For most people, Opera conjures up visions of large women wearing blond wigs with long braids, Viking helmets, and metal breastplates. The remarkable thing is that the characters associated with those trappings are featured in only one Opera, Die Walkure (The Valkyrie)
But "The Ride of the Valkyrie" has to be one of the most recognizable pieces of classical music for the general public. Either they've heard Elmore Fudd singing "Kill The Rabbit," or they have fond memories of Robert Duvall getting off on the smell of napalm in Apocalypse Now after attacking at first light with Wagner blasting from his helicopter.
Sometimes I wonder what must be harder for the ghost of Richard Wagner to live with; his associations with Nazism or Elmore Fudd. I'd say the former, just because at least people think kindly of Mr. Fudd. It's also highly unfair to associate a man with people who co-opted and perverted his work to suit their needs as Hitler and his cronies did to the music of Wagner.
Der Ring Des Nibelungen (The Ring Of The Nibelungen), of which "The Ride" is merely one aria amongst four operas, remains one of the most ambitious musical projects ever attempted. I don't believe that anyone before, or since, has had the vision and the motivation (perhaps obsession) that it took to complete a project of such scope.
Four operas, fifteen hours of music, all built around an epic Norse/Germanic saga,The Nibelungenlied. Fans of the Lord of the Rings trilogy will have no problems identifying with these works; the fates of the Gods and the world are closely intertwined with a ring of gold, and comparisons between the Riders of Rohan and the Norse warriors will be inevitable.

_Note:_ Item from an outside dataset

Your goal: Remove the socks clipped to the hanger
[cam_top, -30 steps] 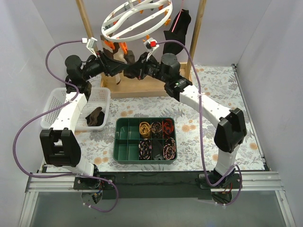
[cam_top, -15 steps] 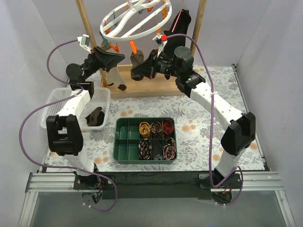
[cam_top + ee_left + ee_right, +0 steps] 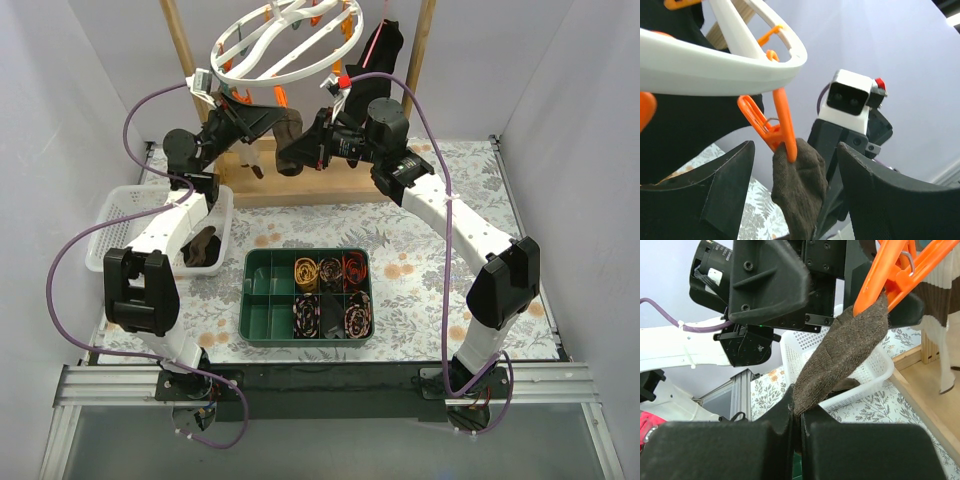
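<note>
Sitting near on the walled floral tabletop [image 3: 420, 300], a green tray [image 3: 243, 300] is lying beside a white basket [image 3: 112, 215]. Beyond, the right tool [image 3: 796, 412] is clamping the brown sock [image 3: 845, 352] pegged to the hanger [image 3: 715, 70]; the left tool [image 3: 796, 165] is gaping around it.

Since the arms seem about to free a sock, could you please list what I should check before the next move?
1. The right gripper is shut on the lower end of the brown sock: ok.
2. The sock's top end is pinched in the orange peg: ok, not yet released.
3. The left gripper is open, one finger on either side of the peg: ok.
4. The left gripper is pressing the peg: not ok, gaps show on both sides.
5. The white basket has room for the sock: ok.
6. The hanger ring hangs steady: cannot tell.
</note>
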Available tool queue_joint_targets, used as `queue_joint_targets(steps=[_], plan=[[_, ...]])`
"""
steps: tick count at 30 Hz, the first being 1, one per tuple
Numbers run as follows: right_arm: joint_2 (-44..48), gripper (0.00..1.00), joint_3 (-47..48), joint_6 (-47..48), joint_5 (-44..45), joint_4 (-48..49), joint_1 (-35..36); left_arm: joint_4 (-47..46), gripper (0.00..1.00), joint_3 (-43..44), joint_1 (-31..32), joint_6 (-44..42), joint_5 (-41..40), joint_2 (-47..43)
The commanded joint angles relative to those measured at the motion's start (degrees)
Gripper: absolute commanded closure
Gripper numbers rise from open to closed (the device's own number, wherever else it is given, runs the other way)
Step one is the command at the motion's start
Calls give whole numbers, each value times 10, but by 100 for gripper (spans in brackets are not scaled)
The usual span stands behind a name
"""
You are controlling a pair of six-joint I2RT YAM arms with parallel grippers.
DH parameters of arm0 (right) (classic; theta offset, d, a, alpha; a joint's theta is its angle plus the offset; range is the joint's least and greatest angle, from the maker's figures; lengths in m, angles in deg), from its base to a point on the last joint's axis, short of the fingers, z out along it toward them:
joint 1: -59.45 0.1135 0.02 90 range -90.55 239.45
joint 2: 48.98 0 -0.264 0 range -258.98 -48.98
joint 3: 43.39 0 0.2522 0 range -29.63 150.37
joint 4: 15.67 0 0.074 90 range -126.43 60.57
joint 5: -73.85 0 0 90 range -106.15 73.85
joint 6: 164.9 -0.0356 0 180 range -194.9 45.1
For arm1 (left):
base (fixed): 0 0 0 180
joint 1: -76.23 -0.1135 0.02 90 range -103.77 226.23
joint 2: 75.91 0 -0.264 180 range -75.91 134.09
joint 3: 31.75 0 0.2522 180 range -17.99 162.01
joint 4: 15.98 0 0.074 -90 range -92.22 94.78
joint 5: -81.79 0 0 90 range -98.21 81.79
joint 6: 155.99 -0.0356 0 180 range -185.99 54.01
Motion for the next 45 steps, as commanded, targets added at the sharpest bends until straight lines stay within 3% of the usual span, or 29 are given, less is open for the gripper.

The Ring Cycle, as the four are referred to in English, is comprised of: Dan Rheingold, Die Walkure, Siegfried, and Gotterdammerung. As far as a plot summary is concerned, it's probably best left in the hands of an expert. In the booklet accompanying the Opera d'Oro version under review, commentator Robert Levine offers this capsule review of the story:
…filled with codes and references about love, greed, and every other human and social subjects, (it) is also a thrilling series of mythic adventures…a hoard of gold is stolen, a helmet that allows the wearer to change form is invented, a rainbow bridge is built to a castle, twins are re-united…And all because the absolute power offered by the Ring forged from gold stolen by a wretched dwarf also holds a deadly curse…
Of course, there's a lot more to it than that, but you get the idea. We're talking non-stop action and adventure of the highest order. How many stories are there where the Gods die so the world can be re-born as a better place?